Reviews

No Regrets

Michael Hayward

I remember singing along with, and laughing at, the lyrics to “The Swimming Song” from Kate and Anna McGarrigle’s eponymous 1976 album: “This summer I swam in a public place / And a reservoir to boot / At the latter I was informal / At the former I wore my suit / I wore my swimming suit.” That album, and the ones which followed, made me a loyal, long-term McGarrigles fan. I bought all their albums and I’d see them whenever they came to town, which was never often enough. What I did not know back then was that those witty lyrics had been penned by Loudon Wainwright III, Kate’s husband at the time. And although their marriage didn’t last, the musical partnership endured; you can hear the result on albums like The McGarrigle Hour from 1998, whose liner notes made me want to be adopted into that messy extended family.

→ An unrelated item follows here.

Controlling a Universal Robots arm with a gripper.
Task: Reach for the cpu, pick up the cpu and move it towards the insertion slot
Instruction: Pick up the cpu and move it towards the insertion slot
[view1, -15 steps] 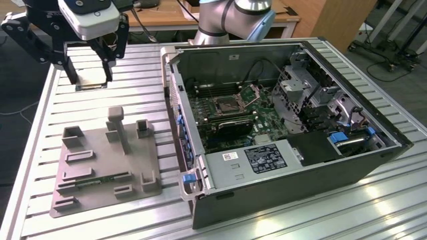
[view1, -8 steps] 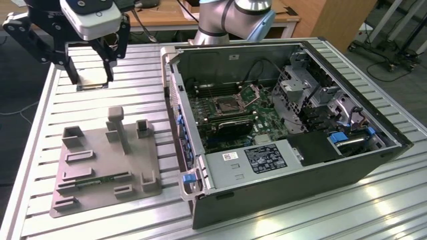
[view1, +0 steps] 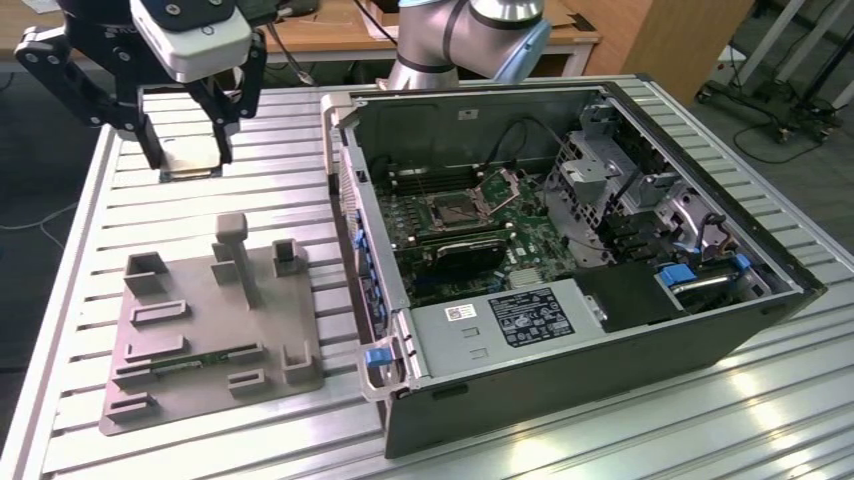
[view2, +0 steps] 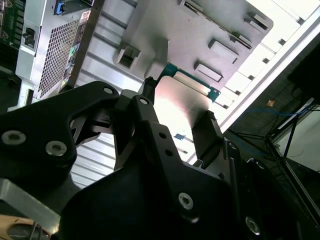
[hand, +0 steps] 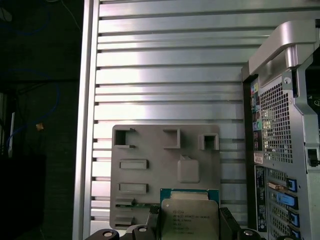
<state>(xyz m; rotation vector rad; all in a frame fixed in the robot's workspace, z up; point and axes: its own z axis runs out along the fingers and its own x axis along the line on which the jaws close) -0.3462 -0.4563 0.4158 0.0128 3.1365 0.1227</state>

Kate and Loudon’s children, Rufus and Martha, have continued in the family business to great acclaim, and now their daughter Martha has written a memoir, Stories I Might Regret Telling You (Penguin Random House), which brings back McGarrigle and Wainwright’s memories—both delightful and sad (Martha’s account of her mother Kate’s death from cancer is particularly painful to relive). Among Martha’s own recordings is a live album of Edith Piaf covers, Sans Fusils, Ni Souliers, à Paris, but it’s harder than you think to live by Piaf’s maxim to “ne regrette rien.” Stories I Might Regret Telling You pulls no punches, but Martha is as hard on herself as she is on her famous but emotionally distant father, Loudon. The stories she tells are raw and unvarnished, but it all feels fair, and it’s a refreshing change from the standard, self-serving, celebrity memoir.